Hedge funds: Positioned for dispersion 

For the hedge fund industry, the challenges that volatility, dispersion and dislocations pose to the traditional 60/40 portfolio model will likely be a boon. The relative value arbitrage strategies that thrive on the elevated volatility that accompanies rising rates should prosper. From 2016 to 2019, continually decreasing rates, low inflation and falling volatility across equities and rates markets led many of these arbitrageurs to struggle, prompting some even to close shop. The coming years may well see the reversal of this trend. Those targeting volatility, convertible and capital structure arbitrage opportunities will increasingly be able to differentiate themselves. 

As the pandemic recedes, its impact on mid-cap corporate balance sheets is becoming clear. Debt issuance and levels of corporate leverage hit new highs while credit quality deteriorated, particularly in the consumer discretionary industry and in travel and leisure. This has left many of these firms vulnerable to rising rates now that the cycle has started to turn. As the cost of debt rises, increasing input costs put pressure on margins – which will be further affected by a rolling back of economic support programmes. This will open up fertile ground for event-driven strategies such as merger arbitrage and activist strategies, among which we prefer managers who create their catalysts as well and those who seek out less crowded niche M&A deals. We also like opportunistic managers able to shift capital between equity, credit and risk arbitrage trades as market conditions alter. Within the relative value space, Special Purpose Acquisition Company (SPACs) arbitrage has become less fevered. As managers shift capital out of the strategy, return drivers will diversify further.

We expect distressed credit strategies to benefit from a growing pipeline of restructuring opportunities as the year progresses. Even following their latest spike, credit spreads have remained close to their tight pre-pandemic levels across both the US and European markets, especially in large-cap names. For mid-cap corporates, any shift in rates or liquidity as wage pressure tightens margins could release a tightly coiled spring. Although the trend remains in its infancy, 2022 may provide a good entry point for patient investors with the skillset to sort through and renegotiate the market’s abundance of light covenant agreements.

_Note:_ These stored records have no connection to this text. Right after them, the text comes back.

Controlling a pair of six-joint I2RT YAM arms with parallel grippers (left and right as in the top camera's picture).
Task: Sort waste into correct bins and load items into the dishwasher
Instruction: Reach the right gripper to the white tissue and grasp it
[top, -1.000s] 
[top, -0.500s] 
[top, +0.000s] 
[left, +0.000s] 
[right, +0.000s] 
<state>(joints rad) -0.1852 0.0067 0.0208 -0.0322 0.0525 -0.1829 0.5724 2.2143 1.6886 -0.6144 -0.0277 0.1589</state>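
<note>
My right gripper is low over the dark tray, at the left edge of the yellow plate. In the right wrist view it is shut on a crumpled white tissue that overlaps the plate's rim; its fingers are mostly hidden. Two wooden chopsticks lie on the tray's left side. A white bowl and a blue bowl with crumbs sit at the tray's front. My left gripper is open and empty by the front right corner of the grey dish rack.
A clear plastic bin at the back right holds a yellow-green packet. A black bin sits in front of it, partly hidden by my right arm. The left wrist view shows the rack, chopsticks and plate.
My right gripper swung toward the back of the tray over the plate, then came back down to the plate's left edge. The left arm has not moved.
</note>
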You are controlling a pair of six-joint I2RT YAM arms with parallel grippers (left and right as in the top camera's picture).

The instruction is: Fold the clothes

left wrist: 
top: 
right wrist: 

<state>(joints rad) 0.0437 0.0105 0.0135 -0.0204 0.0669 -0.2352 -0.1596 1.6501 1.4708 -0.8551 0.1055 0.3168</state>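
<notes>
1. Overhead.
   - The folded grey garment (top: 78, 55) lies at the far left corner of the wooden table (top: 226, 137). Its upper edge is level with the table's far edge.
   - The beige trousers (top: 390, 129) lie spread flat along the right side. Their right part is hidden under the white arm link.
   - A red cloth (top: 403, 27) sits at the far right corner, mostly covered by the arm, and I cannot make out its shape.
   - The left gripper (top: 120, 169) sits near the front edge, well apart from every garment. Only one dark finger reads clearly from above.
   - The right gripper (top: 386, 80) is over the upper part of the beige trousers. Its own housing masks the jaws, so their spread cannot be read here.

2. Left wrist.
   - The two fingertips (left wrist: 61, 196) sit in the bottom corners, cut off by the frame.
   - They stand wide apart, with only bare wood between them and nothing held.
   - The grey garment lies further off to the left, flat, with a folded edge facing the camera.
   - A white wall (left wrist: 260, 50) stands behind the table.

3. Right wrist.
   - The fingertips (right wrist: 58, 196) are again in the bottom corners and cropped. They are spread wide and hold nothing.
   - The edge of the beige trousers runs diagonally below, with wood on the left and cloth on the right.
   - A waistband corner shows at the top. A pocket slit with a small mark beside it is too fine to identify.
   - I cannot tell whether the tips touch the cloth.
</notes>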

For equity long-short strategies, December and January’s growth/value rotation marked the end of the ‘re-opening trade’ that followed the ‘work-from-home trade’ of the prior year. The broad top-down themes that will heavily influence other strategies are less likely to determine the positioning of equity long-short managers overall – aside from the diminishing risk of a new, virulent COVID variant. Instead, we see a return to idiosyncratic factors as being drivers of equity returns. As a result, we favour specialist equity managers with stock-specific short books whose fundamental bottom-up approach, lower market net exposures and constrained levels of leverage give them the staying power to hold positions through periods of higher volatility. The market environment should increasingly favour those able to hold short positions as central banks progressively pare back excess liquidity and people return to work. 

We continue to favour Asia-based managers focused on niche domestic industries with relatively less exposure to global trade, given that rising geopolitical risks are bleeding into markets. A volatile but less thematically imbalanced market is likely to provide a further tailwind to diversified multi-manager platforms and quantitative equity market neutral strategies.

To thrive in 2022 – a year of transition both from the pandemic and a negative rate environment – will, as ever, require effective risk and asset-liability management. But it also demands a set of underlying strategies that benefit from the resulting heightened volatility. These are likely to be the same strategies that faced the most challenging time in the low volatility, pre-pandemic years leading up to 2019, which is to say, arbitrage strategies.